山中俊治さんという著名なプロダクトデザイナーのお話しの受け売りなんですが……
山中さん、仕事にかかる時の「ウオーミングアップ」として、まっさらなスケッチブックにいくつもの「円」を描くんだそうです。工業製品をちゃんと描くためには、円および楕円は基本、なんですね。
僕も、学校卒業後、最初はプロダクトデザインの会社にグラフィックデザイナーとして就職したという変な経歴が(別に変じゃないか)あるんですがそこのプロダクトデザイナーの先輩も、似たような事やってた気がします。
で、山中さんの言う綺麗な円の描き方ってのが面白いのでご紹介。
『普通は「丸」を描こうとすると、ある点から出発して、あたりを一周回ってきて出発点につなぎますが、これだとつなぎ目がいびつになります。空中に少し浮かせた状態でペン先を一定のスピードで円運動させながら当たりを付け、軌道が安定してきたところで、ふわりと着地させます。そのままするすると一周以上、紙の上を走らせてから、すっと浮上させるのです。
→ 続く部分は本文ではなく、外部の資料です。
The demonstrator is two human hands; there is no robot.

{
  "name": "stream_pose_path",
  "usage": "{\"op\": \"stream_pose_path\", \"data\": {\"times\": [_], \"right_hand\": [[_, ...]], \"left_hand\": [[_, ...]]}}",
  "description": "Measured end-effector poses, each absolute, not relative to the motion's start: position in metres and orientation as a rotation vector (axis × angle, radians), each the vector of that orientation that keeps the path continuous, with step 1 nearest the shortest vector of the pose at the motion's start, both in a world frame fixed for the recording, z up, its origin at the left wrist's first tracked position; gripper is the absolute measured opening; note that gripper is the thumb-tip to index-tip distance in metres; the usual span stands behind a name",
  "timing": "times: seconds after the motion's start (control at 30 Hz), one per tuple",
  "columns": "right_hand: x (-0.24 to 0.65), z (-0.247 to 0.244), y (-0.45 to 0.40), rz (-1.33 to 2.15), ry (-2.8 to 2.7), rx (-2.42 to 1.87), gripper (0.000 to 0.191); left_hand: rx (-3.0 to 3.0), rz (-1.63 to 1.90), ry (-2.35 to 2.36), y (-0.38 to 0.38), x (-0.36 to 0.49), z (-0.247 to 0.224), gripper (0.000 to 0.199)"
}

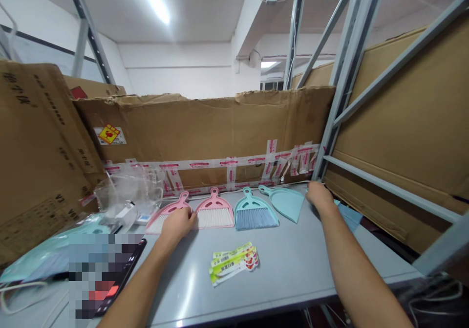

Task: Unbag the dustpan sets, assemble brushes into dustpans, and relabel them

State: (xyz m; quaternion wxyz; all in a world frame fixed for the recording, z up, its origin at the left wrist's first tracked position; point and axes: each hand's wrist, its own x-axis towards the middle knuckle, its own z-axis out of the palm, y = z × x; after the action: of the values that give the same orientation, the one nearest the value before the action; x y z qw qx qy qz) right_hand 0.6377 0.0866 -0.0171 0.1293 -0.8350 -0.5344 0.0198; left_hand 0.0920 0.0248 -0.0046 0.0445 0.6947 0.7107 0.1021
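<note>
As seen from the head camera, nearest on the grey table (293, 279): a stack of printed label strips (234, 264), untouched. Then left hand (178, 224), down on the leftmost pink dustpan (166, 214), fingers looking together and curled over its white brush (157, 224); grip or plain touch not tellable. Light, flat contact was the sound approach there: no bent bristles showing. Dustpan lay flat, handle loop toward the far edge, just beside a second pink dustpan (216, 210). Right hand (320, 196) out at the far table edge, fingers bunched, tips partly hidden, so apart or clamped also not tellable. Just beside it, a teal dustpan (283, 203), with a blue brush (256, 219) in a matching pan (254, 201) to its left. Farther back: a clear plastic bag (128, 191), a taped cardboard sheet (201, 137), grey steel shelving (348, 74).
</note>
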Motion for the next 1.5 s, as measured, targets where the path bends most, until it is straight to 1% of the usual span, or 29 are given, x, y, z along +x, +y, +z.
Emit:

始まりも終わりもない悠久の円運動を作り、その一部を紙に定着させる。このテクニックは私が最初に覚えたデザイナーの技になりました。今でもスケッチを描く前には、初心に返って、一枚の紙を楕円で埋めつくすことから始めます。』
さっそく僕もやってみましょう。
……なんか歪んでる?
(ちょっと周回させ過ぎ、です。たぶん)
ま、これはコンパスのごとく「正円」を描くのが目的ではないです。意外と面白いし、なんだか無心になれるので一度お試しあれ。